Petrella, fondatore dello Ierpe, Istituto europeo di Ricerca sulla Politica dell'acqua, fa anche parte del Comitato internazionale per il Contratto mondiale sull'Acqua e ha scritto il Manifesto dell'Acqua, nel quale propone un governo comune della risorsa basato sul ricorso alla finanza pubblica e alla partecipazione attiva dei cittadini. Infatti, secondo lo studioso, solo de diventa un bene pubblico l'acqua potrà arrivare anche a chi (ad oggi un miliardo e mezzo di persone) ancora non ne ha accesso. «Negli ultimi anni abbiamo spinto il Parlamento europeo a dichiarare l'acqua un diritto umano, che perciò non deve essere regolato dai principi del mercato. Nel marzo del 2006 il Parlamento europeo ha sancito all'unanimità il diritto all'acqua, ma i limiti della sua azione sono risultati evidenti pochi giorni dopo, al quarto Forum Mondiale dell'Acqua di Città del Messico». In quest’occasione, sede infatti, la Commissione europea venne incaricata di trasmettere la risoluzione del Parlamento, ma la Conferenza Interministeriale a conclusione del Forum la ignorò totalmente, affermando che l'acqua era un bene economico. «Sa che cosa ha risposto la Commissione ai parlamentari europei che le chiesero spiegazioni? Che i suoi membri avevano il mandato del Consiglio dei Ministri dell'Unione, favorevole in maggioranza alla liberalizzazione dell'acqua!»

Lobbie private e lobbie di Stato

La differenza di vedute tra Istituzioni europee non deve trarre in inganno. «Lo stesso Parlamento ha in maggioranza una visione di questo tipo: l'acqua è un diritto, ma sempre più i diritti hanno costi che la finanza pubblica non può sopportare e diventa necessario ricorrere a soluzioni manageriali, ovvero alla privatizzazione dei servizi idrici».

«E siamo coscienti del fatto che le guerre per l'acqua sono già cominciate e aumenteranno in futuro?»

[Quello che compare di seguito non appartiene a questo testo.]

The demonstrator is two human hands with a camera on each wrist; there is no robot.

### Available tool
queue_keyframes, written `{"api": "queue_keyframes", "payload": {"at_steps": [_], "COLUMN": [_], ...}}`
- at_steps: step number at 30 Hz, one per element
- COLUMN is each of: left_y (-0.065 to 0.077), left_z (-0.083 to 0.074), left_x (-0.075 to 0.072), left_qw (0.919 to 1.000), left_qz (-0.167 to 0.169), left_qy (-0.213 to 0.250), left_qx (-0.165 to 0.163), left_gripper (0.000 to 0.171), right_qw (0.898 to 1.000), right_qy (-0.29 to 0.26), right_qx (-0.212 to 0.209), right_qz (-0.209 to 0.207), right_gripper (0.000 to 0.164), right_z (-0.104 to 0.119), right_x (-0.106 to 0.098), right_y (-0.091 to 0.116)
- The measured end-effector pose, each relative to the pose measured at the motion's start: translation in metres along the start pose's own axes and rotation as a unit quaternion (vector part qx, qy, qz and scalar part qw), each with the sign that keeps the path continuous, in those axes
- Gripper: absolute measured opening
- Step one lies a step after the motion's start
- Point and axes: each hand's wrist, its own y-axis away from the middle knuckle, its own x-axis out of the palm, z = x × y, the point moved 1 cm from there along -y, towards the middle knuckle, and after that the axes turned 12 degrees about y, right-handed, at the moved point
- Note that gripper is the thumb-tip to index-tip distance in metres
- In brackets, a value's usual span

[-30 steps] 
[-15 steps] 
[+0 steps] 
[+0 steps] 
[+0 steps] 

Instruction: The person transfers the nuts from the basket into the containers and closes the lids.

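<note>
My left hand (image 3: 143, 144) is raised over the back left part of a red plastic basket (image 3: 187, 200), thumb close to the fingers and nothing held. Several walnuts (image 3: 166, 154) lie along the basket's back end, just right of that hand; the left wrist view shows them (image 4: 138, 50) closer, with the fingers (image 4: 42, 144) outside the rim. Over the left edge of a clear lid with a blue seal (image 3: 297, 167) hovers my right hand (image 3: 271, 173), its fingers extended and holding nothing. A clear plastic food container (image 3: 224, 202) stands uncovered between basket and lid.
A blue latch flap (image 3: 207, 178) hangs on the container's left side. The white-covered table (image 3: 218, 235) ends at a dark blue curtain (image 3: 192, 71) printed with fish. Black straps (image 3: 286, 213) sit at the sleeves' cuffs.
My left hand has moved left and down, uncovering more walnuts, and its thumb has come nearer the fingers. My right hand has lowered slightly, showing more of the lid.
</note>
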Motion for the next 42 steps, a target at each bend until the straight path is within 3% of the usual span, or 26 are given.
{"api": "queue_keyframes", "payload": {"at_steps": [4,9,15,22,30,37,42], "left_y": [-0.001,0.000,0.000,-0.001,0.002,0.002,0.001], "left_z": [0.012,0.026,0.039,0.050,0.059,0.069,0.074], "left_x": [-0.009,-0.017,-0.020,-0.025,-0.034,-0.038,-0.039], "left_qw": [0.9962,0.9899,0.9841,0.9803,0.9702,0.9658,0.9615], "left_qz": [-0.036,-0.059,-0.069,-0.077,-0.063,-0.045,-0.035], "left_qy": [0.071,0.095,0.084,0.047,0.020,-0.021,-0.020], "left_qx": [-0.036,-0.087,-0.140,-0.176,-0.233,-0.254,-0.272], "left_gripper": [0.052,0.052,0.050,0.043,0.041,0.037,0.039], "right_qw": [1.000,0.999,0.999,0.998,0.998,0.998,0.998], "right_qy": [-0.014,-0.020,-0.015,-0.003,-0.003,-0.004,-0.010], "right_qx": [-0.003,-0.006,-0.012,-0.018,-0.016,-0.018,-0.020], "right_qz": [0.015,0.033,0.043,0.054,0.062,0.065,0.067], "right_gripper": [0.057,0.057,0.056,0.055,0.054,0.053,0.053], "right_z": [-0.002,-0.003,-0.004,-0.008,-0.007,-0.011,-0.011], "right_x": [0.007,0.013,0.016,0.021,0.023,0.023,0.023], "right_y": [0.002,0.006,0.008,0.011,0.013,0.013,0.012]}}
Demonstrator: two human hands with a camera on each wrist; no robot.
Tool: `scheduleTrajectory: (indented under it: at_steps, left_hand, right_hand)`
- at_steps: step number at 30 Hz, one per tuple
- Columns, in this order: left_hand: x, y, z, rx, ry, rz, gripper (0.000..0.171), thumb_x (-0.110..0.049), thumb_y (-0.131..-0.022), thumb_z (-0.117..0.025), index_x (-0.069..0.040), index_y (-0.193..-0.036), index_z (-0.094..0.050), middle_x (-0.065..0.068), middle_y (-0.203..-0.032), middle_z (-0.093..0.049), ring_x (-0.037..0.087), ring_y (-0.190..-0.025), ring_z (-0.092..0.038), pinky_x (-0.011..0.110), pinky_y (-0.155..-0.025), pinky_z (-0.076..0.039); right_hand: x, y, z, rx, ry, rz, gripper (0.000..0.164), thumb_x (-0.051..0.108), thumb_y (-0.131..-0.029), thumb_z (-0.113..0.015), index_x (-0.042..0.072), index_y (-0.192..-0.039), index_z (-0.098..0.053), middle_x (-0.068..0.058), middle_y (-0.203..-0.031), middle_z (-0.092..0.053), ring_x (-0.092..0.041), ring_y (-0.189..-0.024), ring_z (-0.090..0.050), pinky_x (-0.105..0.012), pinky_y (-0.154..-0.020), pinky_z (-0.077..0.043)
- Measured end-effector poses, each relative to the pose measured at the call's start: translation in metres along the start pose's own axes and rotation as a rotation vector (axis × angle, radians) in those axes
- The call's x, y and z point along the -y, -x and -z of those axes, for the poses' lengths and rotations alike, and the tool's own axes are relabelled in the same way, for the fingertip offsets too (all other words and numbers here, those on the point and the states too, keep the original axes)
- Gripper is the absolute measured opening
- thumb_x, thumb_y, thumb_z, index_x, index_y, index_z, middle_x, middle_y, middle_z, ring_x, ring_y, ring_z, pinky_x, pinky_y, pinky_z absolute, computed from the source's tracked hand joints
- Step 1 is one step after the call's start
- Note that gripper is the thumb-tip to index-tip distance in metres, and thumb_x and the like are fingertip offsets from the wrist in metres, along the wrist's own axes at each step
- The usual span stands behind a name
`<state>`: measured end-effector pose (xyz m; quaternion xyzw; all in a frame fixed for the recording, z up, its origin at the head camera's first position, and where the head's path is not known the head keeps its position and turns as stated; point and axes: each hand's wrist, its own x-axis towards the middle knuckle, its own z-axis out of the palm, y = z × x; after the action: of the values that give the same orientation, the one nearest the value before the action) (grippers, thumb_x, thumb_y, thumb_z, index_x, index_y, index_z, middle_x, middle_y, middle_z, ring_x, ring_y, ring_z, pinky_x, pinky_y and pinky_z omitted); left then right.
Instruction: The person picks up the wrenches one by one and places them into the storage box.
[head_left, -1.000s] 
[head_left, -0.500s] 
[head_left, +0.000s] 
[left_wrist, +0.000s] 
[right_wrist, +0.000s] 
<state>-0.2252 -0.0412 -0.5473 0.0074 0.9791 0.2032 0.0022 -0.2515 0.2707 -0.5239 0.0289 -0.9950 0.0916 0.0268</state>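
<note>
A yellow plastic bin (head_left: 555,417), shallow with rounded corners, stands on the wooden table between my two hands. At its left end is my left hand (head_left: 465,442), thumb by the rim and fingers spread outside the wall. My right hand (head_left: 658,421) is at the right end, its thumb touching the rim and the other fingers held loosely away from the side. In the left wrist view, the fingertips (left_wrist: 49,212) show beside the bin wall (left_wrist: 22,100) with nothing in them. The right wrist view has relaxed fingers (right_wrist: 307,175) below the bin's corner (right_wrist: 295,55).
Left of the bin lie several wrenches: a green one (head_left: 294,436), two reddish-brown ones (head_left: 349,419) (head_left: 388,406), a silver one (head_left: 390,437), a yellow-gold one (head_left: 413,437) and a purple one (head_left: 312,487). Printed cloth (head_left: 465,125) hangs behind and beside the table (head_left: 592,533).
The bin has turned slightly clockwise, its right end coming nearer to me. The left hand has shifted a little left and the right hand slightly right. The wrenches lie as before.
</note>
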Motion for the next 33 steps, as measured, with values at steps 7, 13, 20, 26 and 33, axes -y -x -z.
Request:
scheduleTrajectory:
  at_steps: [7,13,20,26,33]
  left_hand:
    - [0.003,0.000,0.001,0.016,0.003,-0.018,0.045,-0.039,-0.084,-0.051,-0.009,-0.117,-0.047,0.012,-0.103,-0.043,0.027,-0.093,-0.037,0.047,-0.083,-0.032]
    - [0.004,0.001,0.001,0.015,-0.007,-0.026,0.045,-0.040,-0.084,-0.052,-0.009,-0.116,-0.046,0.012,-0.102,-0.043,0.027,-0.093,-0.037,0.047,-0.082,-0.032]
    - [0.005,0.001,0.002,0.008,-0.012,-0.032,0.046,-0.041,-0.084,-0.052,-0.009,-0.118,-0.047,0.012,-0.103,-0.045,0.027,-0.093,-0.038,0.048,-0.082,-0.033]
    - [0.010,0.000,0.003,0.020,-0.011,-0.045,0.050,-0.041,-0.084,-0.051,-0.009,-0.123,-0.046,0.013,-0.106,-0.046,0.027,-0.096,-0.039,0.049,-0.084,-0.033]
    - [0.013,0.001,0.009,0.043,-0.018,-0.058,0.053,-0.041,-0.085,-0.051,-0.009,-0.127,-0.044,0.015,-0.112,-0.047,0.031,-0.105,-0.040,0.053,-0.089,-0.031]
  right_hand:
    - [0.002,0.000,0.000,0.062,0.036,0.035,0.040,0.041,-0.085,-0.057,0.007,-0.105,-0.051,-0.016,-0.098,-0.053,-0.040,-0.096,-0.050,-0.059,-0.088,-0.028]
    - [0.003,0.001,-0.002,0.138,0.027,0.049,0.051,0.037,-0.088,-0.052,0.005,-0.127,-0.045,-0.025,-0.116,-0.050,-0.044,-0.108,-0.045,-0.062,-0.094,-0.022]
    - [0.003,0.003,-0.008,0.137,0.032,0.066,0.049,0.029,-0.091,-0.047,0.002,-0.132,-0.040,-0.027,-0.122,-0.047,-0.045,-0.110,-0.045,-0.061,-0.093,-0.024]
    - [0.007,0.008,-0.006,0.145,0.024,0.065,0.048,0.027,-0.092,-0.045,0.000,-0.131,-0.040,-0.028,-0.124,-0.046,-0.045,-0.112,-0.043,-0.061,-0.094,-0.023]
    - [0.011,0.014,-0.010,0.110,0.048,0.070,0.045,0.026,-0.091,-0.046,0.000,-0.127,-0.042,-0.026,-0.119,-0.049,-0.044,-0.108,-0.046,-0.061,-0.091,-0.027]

Del resto, le Istituzioni europee sono influenzate, nelle loro scelte sia dalle multinazionali dell'acqua sia, dai singoli Stati. Un esempio? La Francia ha fatto approvare la direttiva quadro del 2000 nella quale, senza dirlo esplicitamente, l'Ue apriva alla privatizzazione dell'acqua. «La scuola francese è la più influente in Europa: non stupisce: nove delle prime dieci imprese idriche mondiali sono europee, e le più forti sono francesi. Altro dettaglio: il consigliere personale politico di Chirac tra il 2000 e il 2007, Jérôme Monod, era il Presidente di Suez-Lyonnaise des eaux».

«Un utopista, io? Sì, è quello che mi sento dire in continuazione nelle sedi europee. Ma, secondo lei, cosa impedisce che la finanza pubblica si prenda a carico la gestione dell'acqua? Non copre forse le spese militari? E siamo coscienti del fatto che le guerre per l'acqua sono già cominciate e aumenteranno in futuro?»